The Vampire by Kipling then was used as fodder for the book, A Fool There Was, by Porter Emerson Browne in 1909; dedicated to actor Robert Hilliard.
Spring saw the Broadway premiere of, A Fool There Was, the theatrical version of Browne’s book, starring good friend Robert Hilliard, along with William Courtleigh and Katherine Kaelred; the production was staged at the Liberty theatre.
A Fool There Was, had some of its originality-thunder stolen by the opening of, The Vampire (unrelated to Burne-Jones’, Kipling’s or Browne’s works), in the middle of January, 1909, at the Hackett Theatre; yet, reviews for, The Vampire were mediocre at best and the box-office the same, making, Fool, the eventual winner of the, Vampire-Great White Way, sweepstakes of 1909.
Vaudeville got into the act with The Vampire, a skit written (a sketch in, At the Waldorf, a production staged at, Keith & Proctor Theater, in March of 1909) and performed by Walter Shannon, obviously not a drama but a musical-comedy; Variety directly accused Shannon of taking advantage of Mr. Kipling’s foreign residence to abscond with the title.

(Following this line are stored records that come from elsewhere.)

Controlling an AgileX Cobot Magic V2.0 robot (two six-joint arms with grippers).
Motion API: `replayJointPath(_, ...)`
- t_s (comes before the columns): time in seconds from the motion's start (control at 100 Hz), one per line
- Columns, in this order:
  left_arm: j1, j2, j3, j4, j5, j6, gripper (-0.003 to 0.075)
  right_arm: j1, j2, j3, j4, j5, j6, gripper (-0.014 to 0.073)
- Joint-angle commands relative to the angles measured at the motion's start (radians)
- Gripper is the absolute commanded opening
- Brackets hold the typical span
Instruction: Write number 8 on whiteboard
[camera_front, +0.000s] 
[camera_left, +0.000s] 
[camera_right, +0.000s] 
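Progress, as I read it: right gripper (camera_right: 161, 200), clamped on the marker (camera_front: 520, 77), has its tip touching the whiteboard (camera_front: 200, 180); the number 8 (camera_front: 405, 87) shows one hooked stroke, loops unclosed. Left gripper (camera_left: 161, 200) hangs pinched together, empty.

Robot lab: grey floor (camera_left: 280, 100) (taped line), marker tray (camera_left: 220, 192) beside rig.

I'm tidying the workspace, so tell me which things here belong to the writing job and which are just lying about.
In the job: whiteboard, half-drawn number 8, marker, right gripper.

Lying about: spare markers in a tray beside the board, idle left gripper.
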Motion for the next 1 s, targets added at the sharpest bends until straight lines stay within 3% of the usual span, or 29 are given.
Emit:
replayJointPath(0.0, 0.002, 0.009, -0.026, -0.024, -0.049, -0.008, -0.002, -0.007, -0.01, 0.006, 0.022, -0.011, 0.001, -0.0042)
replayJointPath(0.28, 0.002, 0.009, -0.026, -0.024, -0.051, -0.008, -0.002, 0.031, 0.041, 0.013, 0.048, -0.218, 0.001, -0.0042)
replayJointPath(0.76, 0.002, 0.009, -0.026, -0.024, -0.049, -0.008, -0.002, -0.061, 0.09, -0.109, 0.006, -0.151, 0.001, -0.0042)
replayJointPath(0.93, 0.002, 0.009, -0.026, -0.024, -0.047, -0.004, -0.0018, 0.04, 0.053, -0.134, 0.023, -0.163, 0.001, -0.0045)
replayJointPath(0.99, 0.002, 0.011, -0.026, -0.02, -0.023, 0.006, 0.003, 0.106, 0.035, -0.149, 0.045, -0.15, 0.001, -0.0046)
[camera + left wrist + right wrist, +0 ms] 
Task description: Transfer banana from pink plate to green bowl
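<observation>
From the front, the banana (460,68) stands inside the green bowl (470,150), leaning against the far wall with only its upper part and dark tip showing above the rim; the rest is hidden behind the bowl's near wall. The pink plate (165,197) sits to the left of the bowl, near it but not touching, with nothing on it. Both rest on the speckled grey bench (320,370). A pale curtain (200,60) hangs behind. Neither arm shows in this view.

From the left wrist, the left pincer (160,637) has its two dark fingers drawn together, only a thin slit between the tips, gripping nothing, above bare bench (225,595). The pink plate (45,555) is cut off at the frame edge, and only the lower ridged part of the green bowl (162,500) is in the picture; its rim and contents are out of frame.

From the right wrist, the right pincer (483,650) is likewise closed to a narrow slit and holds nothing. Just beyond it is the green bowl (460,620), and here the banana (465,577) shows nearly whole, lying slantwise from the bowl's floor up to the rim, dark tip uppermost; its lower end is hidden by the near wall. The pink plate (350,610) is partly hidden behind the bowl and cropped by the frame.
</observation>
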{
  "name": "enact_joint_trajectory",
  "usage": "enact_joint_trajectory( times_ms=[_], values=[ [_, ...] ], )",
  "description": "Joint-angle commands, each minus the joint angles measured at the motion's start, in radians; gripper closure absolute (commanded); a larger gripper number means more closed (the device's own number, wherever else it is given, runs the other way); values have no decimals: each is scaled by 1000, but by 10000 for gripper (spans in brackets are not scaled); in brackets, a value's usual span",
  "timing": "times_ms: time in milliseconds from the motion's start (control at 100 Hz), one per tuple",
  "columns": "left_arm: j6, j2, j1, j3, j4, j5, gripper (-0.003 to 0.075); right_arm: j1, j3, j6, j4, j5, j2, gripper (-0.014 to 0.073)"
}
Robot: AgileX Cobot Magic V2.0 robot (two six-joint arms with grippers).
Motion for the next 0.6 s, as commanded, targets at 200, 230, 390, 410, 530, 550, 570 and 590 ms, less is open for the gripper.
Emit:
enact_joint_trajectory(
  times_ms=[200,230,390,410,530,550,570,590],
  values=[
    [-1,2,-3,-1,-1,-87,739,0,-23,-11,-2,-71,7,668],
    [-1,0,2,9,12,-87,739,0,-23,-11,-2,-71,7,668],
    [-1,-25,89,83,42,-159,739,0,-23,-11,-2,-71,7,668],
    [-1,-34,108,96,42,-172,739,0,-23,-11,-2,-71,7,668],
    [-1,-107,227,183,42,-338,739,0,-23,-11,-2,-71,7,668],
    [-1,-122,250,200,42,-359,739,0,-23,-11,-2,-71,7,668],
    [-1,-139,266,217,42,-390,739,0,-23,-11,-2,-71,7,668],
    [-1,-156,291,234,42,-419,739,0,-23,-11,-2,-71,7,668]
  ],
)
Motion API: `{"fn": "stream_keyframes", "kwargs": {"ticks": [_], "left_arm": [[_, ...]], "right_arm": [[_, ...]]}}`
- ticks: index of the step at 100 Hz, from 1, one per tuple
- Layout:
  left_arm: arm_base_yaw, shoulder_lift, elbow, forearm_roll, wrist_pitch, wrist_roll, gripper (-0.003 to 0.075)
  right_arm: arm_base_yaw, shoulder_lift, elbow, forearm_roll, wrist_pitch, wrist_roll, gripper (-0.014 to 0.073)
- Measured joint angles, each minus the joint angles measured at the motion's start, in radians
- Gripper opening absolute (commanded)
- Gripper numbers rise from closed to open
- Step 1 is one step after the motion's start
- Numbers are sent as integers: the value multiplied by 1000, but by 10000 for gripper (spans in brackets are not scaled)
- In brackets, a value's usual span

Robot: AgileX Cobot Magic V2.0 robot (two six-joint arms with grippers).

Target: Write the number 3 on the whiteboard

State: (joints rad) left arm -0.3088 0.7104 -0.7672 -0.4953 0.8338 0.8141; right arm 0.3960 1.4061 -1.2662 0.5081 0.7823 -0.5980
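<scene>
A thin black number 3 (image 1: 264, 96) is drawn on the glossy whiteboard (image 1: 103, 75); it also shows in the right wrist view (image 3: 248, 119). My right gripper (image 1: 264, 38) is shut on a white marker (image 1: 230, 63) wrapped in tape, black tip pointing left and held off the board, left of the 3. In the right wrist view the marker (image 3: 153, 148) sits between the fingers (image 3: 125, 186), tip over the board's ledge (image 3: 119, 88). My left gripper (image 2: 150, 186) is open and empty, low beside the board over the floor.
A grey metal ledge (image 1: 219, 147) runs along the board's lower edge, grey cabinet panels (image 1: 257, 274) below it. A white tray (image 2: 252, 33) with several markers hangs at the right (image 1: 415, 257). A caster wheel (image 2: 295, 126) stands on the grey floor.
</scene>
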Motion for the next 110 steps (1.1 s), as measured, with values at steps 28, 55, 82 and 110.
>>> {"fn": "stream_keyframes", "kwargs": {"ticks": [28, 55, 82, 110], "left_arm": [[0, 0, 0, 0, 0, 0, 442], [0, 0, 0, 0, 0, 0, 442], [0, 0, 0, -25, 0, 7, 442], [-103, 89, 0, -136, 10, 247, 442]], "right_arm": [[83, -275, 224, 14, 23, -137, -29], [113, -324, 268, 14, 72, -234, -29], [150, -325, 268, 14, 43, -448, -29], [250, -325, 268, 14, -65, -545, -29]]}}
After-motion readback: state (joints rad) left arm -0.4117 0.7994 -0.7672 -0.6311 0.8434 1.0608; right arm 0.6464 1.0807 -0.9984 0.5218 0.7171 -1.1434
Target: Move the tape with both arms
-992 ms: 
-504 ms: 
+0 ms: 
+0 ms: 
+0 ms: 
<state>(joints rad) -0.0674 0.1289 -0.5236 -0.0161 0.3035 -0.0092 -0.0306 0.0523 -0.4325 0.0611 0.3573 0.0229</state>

The same accusation of plagiarism could be made against the aforementioned, Hackett Theatre version of, The Vampire, penned by Edgar Allan Woolf and George Sylvester Viereck, although it was a psychological drama, with its central theme of thought transference; the vampire of the story stealing the literary ideas of those of whom he has surrounded himself with. Also in the summer of 1909, Bert French and Alice Eis debuted, The Vampire Dance, a seventeen minute exhibition based on the Burne-Jones painting; the dance recital was performed at Keith & Proctor’s Fifth Avenue Theater, in New York.
1910 (November 10) saw the Selig Polyscope filmed version of Kipling’s work.
In April of 1911 Robert Hilliard made a recording reciting Kipling’s, The Vampire; the record was entitled the same. It was recorded in Camden, New Jersey for the Victor Company. In 1915, William Fox produced, A Fool There Was, based on Browne’s play, and starred, Theda Bara and Edward José; which brings us at last to our subject, The Vampire of the Desert.
The Vampire of the Desert was a two-reel drama, produced by Vitagraph and released by the general Film Company, starring: Helen Gardner, Tefft Johnson, Harry T. Morey, James Morrison, Leah Baird, Norma Talmadge and Flora Finch. The scenario (no writing credit given) was based on Rudyard Kipling’s poem, “The Vampire;” the film was directed by Charles L. Gaskill; the survival status of The Vampire of the Desert is unknown.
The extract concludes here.